THE MARKETABILITY OF OUR POTENTIAL PHARMACEUTICAL PRODUCTS MAY DEPEND ON
REIMBURSEMENT AND REFORM MEASURES IN THE HEALTH CARE INDUSTRY

     Our success may depend, in part, on the extent to which reimbursement for
the costs of therapeutic products and related treatments will be available from
third-party payors such as government health administration authorities, private
health insurers, managed care programs, and other organizations. Over the past
decade, the cost of health care has risen significantly, and there have been
numerous proposals by legislators, regulators, and third-party health care
payors to curb these costs. Some of these proposals have involved limitations on
the amount of reimbursement for certain products. We cannot guarantee that
similar federal or state health care legislation will not be adopted in the
future or that any products sought to be commercialized by us or our
collaborators will be considered cost-effective or that adequate third-party
insurance coverage will be available for us to establish and maintain price
levels sufficient for realization of an appropriate return on our investment in
product development.

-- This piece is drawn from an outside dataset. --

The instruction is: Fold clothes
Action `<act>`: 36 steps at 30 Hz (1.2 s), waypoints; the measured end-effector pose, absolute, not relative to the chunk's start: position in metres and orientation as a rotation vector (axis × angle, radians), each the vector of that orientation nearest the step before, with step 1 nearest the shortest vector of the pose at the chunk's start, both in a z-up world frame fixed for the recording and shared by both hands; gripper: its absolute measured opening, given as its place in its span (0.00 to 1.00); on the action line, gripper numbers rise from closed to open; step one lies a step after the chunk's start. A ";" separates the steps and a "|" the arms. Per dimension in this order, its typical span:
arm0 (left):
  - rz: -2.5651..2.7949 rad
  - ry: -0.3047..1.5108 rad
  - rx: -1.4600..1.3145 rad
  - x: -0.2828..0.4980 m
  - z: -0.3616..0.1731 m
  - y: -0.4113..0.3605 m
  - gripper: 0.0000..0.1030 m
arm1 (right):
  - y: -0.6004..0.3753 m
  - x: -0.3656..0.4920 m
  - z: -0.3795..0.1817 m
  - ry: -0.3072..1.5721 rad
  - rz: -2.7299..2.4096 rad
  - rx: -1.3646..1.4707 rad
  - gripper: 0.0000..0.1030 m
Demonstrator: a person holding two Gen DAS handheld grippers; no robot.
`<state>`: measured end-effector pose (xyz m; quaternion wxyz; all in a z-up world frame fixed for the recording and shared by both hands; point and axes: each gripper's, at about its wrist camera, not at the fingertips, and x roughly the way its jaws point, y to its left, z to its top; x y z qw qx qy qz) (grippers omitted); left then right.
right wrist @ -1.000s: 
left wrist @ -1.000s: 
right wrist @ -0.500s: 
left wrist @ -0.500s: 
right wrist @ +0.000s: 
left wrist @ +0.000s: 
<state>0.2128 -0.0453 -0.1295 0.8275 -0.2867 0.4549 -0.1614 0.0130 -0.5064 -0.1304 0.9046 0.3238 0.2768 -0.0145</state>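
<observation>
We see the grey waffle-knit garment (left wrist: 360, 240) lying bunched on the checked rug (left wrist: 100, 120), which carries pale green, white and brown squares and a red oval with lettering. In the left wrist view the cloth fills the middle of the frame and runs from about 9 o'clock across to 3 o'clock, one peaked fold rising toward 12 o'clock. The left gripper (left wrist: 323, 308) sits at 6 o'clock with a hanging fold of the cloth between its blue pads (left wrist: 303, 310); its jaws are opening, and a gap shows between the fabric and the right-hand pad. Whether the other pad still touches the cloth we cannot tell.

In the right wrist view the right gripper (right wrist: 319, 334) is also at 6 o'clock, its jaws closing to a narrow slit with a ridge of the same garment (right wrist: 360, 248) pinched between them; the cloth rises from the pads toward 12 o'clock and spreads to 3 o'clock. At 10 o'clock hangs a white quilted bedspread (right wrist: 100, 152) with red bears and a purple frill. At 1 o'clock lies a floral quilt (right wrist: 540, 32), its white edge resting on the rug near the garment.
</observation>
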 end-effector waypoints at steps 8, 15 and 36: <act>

Moreover, the existence or threat of cost control measures
could have an adverse effect on the willingness or ability of our corporate
collaborators to pursue research and development programs related to our product
candidates.

WE ARE SUBJECT TO RISK DUE TO OUR USE OF HAZARDOUS MATERIALS

     Our research and development involves the controlled use of hazardous
biological, chemical, and radioactive materials. We are subject to federal,
state, and local laws and regulations governing the use, manufacture, storage,
handling, and disposal of such materials and certain waste products. Although we
believe that our safety procedures for handling and disposing of such materials
comply with the standards prescribed by such laws and regulations, the risk of
accidental contamination or injury from these materials

                                       12
<PAGE>   23

cannot be completely eliminated. In the event of such an accident, we could be
held liable for any damages that result and any such liability could have a
material adverse effect on us.

THE PRICE OF OUR STOCK IS HIGHLY VOLATILE

     The market price of our common stock, like that of the common stock of many
other biopharmaceutical companies, has at times been, and again may be, highly
volatile. Factors that may have a significant impact on the market price of our
common stock include:

      --  the results of preclinical studies and clinical trials by us or our
          competitors;

      --  FDA actions with respect to our product candidates;

      --  other evidence of the safety or efficacy of our product candidates or
          those of our competitors;

      --  announcements of technological innovations or new commercial products
          by us or our competitors;

      --  changes in reimbursement policies;

      --  health care legislation;

      --  developments in patent or other proprietary rights;

      --  developments in our relationships with collaborative partners;

      --  public concern as to the safety and efficacy of drugs we develop;

      --  fluctuations in our operating results;

      --  actions by traders and shortsellers;

      --  articles in the public press;

      --  general market conditions; and

      --  sales of substantial numbers of shares of common stock.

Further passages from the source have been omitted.